Jaka była pana pierwsza reakcja po informacji, że w Przewodowie pod Hrubieszowem spadł pocisk rosyjskiej produkcji, zabijając dwie osoby? Pana zdaniem informacje i reakcja polskiego rządu w tej sprawie były prawidłowe?
Pierwsza moja reakcja to bardzo mocne poruszenie, bo wobec nieprzewidywalności Putina, jego decyzji rozpoczęcia wojny w Ukrainie, licznych bardzo dramatycznych wydarzeń na obszarze walczącej Ukrainy, wywoływało to niepokój, czy ten konflikt nie przenosi się także na tereny państwa polskiego.

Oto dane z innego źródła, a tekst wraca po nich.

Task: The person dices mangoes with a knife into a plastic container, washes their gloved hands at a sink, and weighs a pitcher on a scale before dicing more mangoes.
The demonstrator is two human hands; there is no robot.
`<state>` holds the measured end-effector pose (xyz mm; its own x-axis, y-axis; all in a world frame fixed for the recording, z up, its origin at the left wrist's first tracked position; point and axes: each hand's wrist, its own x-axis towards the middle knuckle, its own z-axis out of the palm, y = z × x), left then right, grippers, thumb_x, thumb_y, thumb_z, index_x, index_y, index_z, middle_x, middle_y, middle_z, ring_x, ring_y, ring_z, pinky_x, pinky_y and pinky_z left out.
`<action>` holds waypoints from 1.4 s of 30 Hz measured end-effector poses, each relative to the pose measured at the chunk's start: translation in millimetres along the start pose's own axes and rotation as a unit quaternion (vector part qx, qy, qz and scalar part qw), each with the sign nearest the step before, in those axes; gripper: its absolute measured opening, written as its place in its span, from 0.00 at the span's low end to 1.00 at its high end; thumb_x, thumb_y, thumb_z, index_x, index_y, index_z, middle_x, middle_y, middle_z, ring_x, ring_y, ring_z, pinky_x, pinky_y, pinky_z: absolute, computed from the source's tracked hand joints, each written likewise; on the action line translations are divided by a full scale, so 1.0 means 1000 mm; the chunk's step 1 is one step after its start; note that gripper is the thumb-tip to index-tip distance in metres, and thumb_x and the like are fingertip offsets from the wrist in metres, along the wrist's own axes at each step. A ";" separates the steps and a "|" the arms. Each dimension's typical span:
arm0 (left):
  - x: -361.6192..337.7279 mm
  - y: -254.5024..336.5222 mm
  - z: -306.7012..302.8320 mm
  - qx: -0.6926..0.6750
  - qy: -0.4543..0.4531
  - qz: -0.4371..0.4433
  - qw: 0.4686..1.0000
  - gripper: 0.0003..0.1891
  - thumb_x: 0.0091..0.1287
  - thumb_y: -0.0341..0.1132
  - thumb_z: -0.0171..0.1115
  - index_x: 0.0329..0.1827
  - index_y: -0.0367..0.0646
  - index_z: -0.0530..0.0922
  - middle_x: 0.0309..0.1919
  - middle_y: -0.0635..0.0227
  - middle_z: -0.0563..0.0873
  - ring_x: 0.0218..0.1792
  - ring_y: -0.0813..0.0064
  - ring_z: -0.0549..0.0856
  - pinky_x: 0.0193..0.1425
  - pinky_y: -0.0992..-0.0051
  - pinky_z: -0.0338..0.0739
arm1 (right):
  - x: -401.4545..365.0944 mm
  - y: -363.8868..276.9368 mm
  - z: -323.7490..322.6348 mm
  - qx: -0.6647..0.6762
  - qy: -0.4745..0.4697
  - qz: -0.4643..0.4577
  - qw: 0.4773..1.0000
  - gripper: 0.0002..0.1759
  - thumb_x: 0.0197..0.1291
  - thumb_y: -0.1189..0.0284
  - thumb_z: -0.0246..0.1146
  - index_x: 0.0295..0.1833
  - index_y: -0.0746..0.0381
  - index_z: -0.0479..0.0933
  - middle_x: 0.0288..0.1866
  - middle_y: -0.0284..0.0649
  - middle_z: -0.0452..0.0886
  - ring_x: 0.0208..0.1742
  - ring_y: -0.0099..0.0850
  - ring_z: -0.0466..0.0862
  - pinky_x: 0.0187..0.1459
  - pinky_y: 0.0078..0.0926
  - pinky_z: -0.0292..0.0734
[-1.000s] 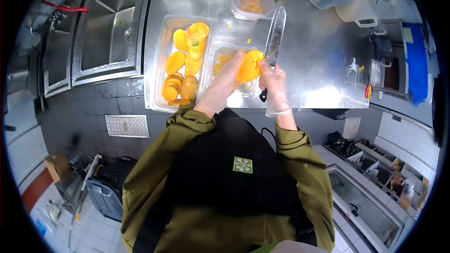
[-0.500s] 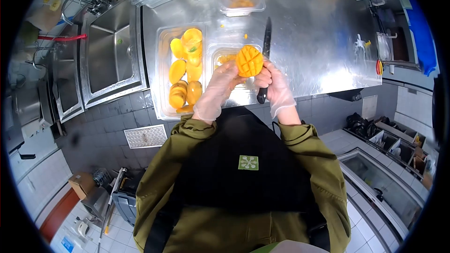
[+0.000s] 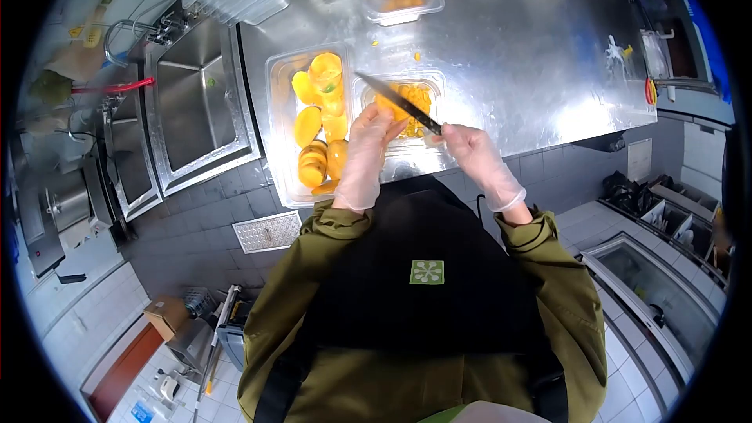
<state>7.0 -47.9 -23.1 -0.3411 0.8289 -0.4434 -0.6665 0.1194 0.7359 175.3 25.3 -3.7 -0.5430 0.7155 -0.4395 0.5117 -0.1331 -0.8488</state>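
Holds a mango piece [image 3: 386,104] in the left hand [image 3: 366,141], with gloved fingers curled closed against it and no wide opening visible in that grip. Carries it over the left part of a small tub [image 3: 436,82], near the front edge of the desk [image 3: 533,55]. Has the right hand [image 3: 478,158], gloved too, closed round the handle of a knife [image 3: 409,110], off the tub's front-right corner. Slants the knife's long axis from that hand toward the desk's back-left corner, across the tub, with the tip near the right rim of a big tray [image 3: 274,102]. Puts the mango piece to the left of the right grip and a little farther from the front edge, partly under the line of the blade, with the left hand nearer and touching it. Cannot tell about contact between blade and fruit, given the overlap seen from above. Note mango bits [image 3: 421,98] in the tub's right part, cut mangoes [image 3: 307,127] in the tray by the desk's front-left corner, and 2 small scraps [image 3: 417,56] between the tub and a clear box [image 3: 398,16] at the back edge.
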 end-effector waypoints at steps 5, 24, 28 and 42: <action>0.002 -0.002 0.015 0.043 0.026 -0.002 0.999 0.12 0.69 0.34 0.50 0.48 0.36 0.73 0.42 0.70 0.78 0.45 0.82 0.77 0.56 0.81 0.71 | -0.003 0.003 -0.005 0.001 -0.021 0.037 0.999 0.22 0.66 0.54 0.51 0.39 0.62 0.79 0.20 0.26 0.64 0.24 0.18 0.61 0.29 0.17 0.60; 0.003 -0.006 0.040 0.003 0.071 0.032 0.997 0.12 0.69 0.29 0.50 0.53 0.37 0.71 0.46 0.70 0.77 0.46 0.83 0.75 0.54 0.81 0.69 | -0.002 -0.002 -0.008 -0.344 0.087 -0.156 0.922 0.14 0.59 0.61 0.58 0.32 0.62 0.69 0.16 0.42 0.74 0.19 0.38 0.78 0.22 0.32 0.72; 0.010 -0.018 0.035 0.024 0.085 0.064 0.994 0.12 0.69 0.28 0.49 0.53 0.37 0.70 0.46 0.70 0.76 0.47 0.82 0.74 0.54 0.80 0.68 | -0.001 0.003 0.007 -0.421 0.110 -0.132 0.891 0.15 0.58 0.61 0.58 0.30 0.61 0.68 0.14 0.40 0.73 0.16 0.38 0.77 0.19 0.31 0.72; 0.014 -0.032 0.022 0.083 0.132 -0.007 0.988 0.10 0.69 0.34 0.50 0.49 0.40 0.71 0.43 0.72 0.78 0.44 0.83 0.76 0.54 0.79 0.68 | 0.017 0.016 0.013 -0.351 0.094 -0.145 0.920 0.17 0.62 0.59 0.54 0.34 0.63 0.69 0.14 0.43 0.74 0.15 0.42 0.77 0.18 0.33 0.71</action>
<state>38.3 -27.7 -41.5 -0.5083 0.6572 -0.5565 -0.5617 0.2368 0.7927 165.6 26.5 -28.9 -0.6335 0.7660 -0.1088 0.7028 0.5110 -0.4950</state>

Miałem także wiele sygnałów zaniepokojonych, czy nawet przerażonych w niektórych przypadkach, mieszkańców Gdyni. To, co w pierwszych godzinach realizował rząd, te wszystkie wystąpienia przedstawicieli władz, uznaję za prawidłowe. Były spokojne. Ale moim zdaniem były one spóźnione.
Dlaczego?
Jeżeli Polacy z polskich mediów dowiadywali się na podstawie konferencji z Pentagonu o tym zdarzeniu wcześniej niż z informacji polskiej administracji, to wyraźnie dowodzi, że komunikacja ze społeczeństwem była nieprawidłowa.